# Hypothesis

This notebook serves as a demo of the basic features and functionality of the Python tool **Hypothesis**.

## What is Hypothesis

Hypothesis is a tool that allows us to write and generate tests that generate and allow for fuzzing over a large variety of data without actually manually making all the tests. The key features mentioned are **property-based-testing** using `@given`, **strategies** for primitive and more complex data types, **shrinking** to find the simplest possible counter-example, and **stateful testing** to test with defined rules and checking invariants.

## 1. Basic Usage: `@given` and Strategies

The core of Hypothesis is the `@given` decorator, which takes **strategies** that define how to generate data. Let's test a simple `add` function.

In [None]:
from hypothesis import given, strategies as st

def add(a, b):
    """A simple function to add two numbers."""
    return a + b

# This is a property-based test!
# It states that for any two integers a and b, add(a, b) should equal a + b.

@given(a=st.integers(), b=st.integers())
def test_addition_property(a, b):
    print(f"Testing with a={a}, b={b}") 
    assert add(a, b) == a + b

test_addition_property()

Notice how Hypothesis tries a wide range of integers: positives, negatives, and zero. If the assertion had failed, Hypothesis would have reported it.
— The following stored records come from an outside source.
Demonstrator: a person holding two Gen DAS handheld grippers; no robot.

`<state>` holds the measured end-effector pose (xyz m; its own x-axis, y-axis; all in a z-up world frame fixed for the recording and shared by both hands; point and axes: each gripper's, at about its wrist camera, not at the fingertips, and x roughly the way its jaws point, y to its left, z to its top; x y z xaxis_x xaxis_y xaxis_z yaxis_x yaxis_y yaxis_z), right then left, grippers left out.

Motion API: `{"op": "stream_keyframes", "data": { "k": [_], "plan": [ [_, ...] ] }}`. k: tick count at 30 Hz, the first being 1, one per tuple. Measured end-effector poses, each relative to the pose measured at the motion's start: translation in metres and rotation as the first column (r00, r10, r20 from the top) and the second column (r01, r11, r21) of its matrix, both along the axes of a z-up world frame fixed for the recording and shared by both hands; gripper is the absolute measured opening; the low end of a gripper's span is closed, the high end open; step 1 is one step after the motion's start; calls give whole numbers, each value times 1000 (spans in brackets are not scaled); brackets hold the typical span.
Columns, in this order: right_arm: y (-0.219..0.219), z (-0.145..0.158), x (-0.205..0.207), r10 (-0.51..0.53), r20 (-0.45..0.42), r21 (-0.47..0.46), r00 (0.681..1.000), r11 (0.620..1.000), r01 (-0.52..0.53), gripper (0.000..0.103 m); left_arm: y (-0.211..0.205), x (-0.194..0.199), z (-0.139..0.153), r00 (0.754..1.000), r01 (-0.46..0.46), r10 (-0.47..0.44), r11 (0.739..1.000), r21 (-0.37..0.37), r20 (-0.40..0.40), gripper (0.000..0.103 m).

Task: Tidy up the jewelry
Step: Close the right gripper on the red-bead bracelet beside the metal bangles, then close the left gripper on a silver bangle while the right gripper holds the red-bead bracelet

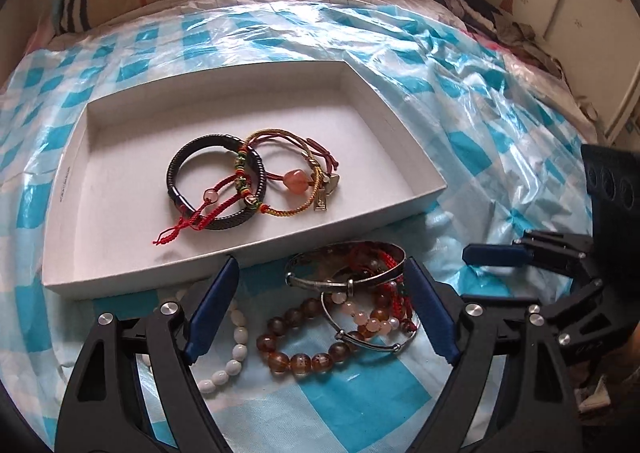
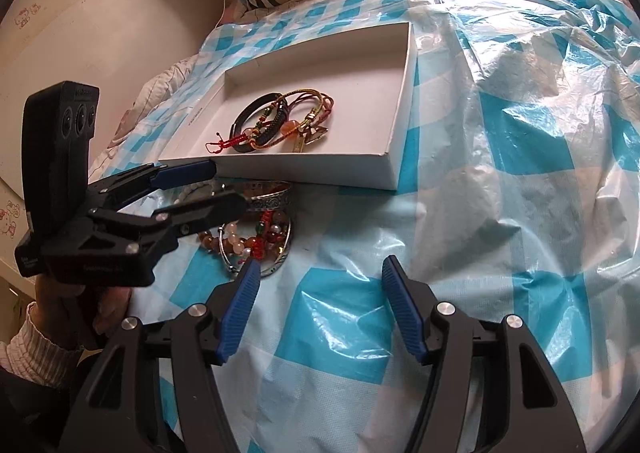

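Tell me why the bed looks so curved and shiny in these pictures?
Both wrist views use fisheye lenses, bending the white box edges and darkening corners; in the right wrist view daylight glares off the crinkled plastic sheet; in the left wrist view the bracelets stay sharp.

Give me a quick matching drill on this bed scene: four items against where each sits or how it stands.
Items:
1. black bracelet
2. brown bead bracelet
3. white bead bracelet
4. right gripper

States:
A. on the checked sheet, partly hidden by the left gripper's finger
B. inside the white box
C. open over bare sheet, nothing between its pads
D. on the sheet between the left gripper's fingers

Pairs: 1-B, 2-D, 3-A, 4-C
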<state>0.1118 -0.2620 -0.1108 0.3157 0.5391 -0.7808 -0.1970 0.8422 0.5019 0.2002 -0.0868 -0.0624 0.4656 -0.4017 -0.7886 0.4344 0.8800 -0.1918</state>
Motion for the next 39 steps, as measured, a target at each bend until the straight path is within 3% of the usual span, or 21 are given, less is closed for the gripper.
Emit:
{"op": "stream_keyframes", "data": {
  "k": [4, 8, 9, 10, 14, 20, 25, 32, 35, 37, 39],
  "plan": [
    [17, 4, 7, 37, 22, 17, 999, 999, -38, 62, 13, 8, 0, 998, -57, 56, 997, -57, -24, 81],
    [36, -1, 18, 62, 22, 23, 998, 998, -62, 61, 13, 9, 0, 998, -58, 57, 997, -55, -24, 81],
    [41, -4, 22, 65, 18, 18, 998, 998, -66, 57, 14, 9, 0, 998, -59, 57, 997, -55, -23, 81],
    [45, -7, 24, 71, 11, 17, 997, 997, -71, 44, 13, 9, 0, 998, -59, 57, 997, -59, -25, 81],
    [50, -12, 27, 73, 14, -20, 997, 997, -73, 17, 15, 11, -2, 998, -59, 55, 995, -83, -42, 81],
    [38, -7, 19, 50, 36, -34, 998, 998, -49, 11, 10, 14, -5, 998, -42, 36, 994, -102, -59, 78],
    [28, -4, 16, 23, 37, -21, 999, 1000, -23, 10, -1, 8, -3, 1000, -3, 2, 999, -52, -15, 77],
    [-3, -22, 3, -71, -41, 91, 997, 993, 74, 9, -27, -3, 2, 987, 120, -131, 986, 115, 95, 75],
    [-10, -25, 1, -98, -56, 128, 994, 986, 105, 9, -43, -8, 6, 964, 197, -224, 963, 185, 140, 58],
    [-9, -25, 1, -98, -52, 124, 994, 987, 104, 9, -52, -6, 5, 954, 242, -271, 948, 208, 125, 30],
    [-9, -25, 0, -99, -50, 126, 994, 986, 105, 9, -59, -3, 0, 952, 257, -287, 937, 237, 104, 17]
  ]
}}
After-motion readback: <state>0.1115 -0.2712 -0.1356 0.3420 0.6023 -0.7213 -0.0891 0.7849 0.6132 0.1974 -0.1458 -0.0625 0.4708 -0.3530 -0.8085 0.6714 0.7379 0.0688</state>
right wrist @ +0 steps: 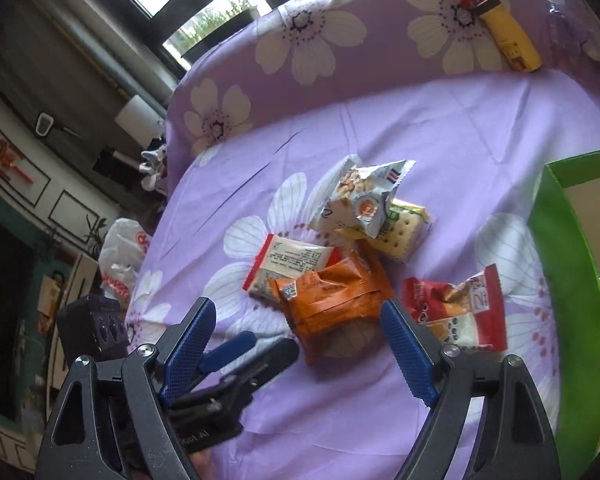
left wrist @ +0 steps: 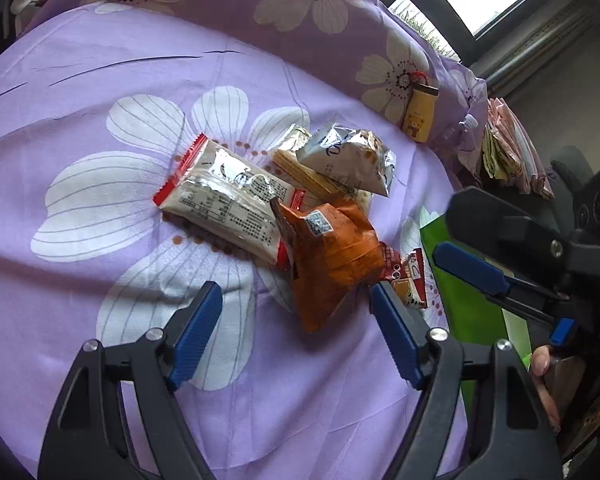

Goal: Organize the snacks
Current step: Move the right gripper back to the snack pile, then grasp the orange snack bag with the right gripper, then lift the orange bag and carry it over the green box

## 2. Shrinking, Counter-Examples, and Replaying

Hypothesis's superpower is finding the *simplest possible* failing example. This is called **shrinking**. Let's introduce a bug into a sorting function.

In [None]:
import shutil
try:
    shutil.rmtree('.hypothesis')
except:
    print('no cache')


In [None]:
from hypothesis import find, settings, note
from typing import List

def buggy_sort(numbers: List[int]) -> List[int]:
    if 0 in numbers and 1 in numbers:
        return [999] #oh no our sort is wrong
    return sorted(numbers)

# defined strategy
list_strategy = st.lists(
    st.integers(min_value=-5, max_value=5),
    min_size=1,
    max_size=10
)

# ignore
seen_inputs = []

#ignore
def check_sort(numbers: List[int]):
    seen_inputs.append(numbers[:])  
    note(f"Checking example: {numbers}")
    assert buggy_sort(numbers) == sorted(numbers)

# --- Settings ---
@settings(verbosity=2, max_examples=1000, deadline=None)
def run_find():
    print("Searching for example")
    failing_example = find(list_strategy, check_sort)
    print(f" {failing_example}")

run_find()

In [None]:
import matplotlib.pyplot as plt

sizes = [len(x) for x in seen_inputs]
plt.figure(figsize=(10, 5))
plt.plot(sizes, marker='o', linestyle='-', color='blue', label='Input size')
plt.xlabel('Test number')
plt.ylabel('Input size (length of list)')
plt.title(' Shrinking Behavior in Hypothesis')
plt.grid(True)
plt.legend()
plt.tight_layout()
plt.show()

You might note it shrank it down to the simplest possible case that still causes the error.

#### Replaying Failures

When a test fails, Hypothesis saves the failing example. You can use the `@example` decorator to add it as a permanent regression test case, ensuring the bug never comes back.

In [None]:
from hypothesis import given, example


@given(st.lists(st.integers()))
@example([0, 1])  
def test_buggy_sort(numbers):
    try:
        assert buggy_sort(numbers) == sorted(numbers)
    except AssertionError:
        print(f"Test failed for input: {numbers}")

test_buggy_sort()

print("Test with @example ran.")


### Note
Hypothesis database may be invalidated when using different Hypothesis versions or when changing the source code of test functions. Instead of relying on the Hypothesis to replay the last failure from the database, it may be preferred to use `@example` in these cases.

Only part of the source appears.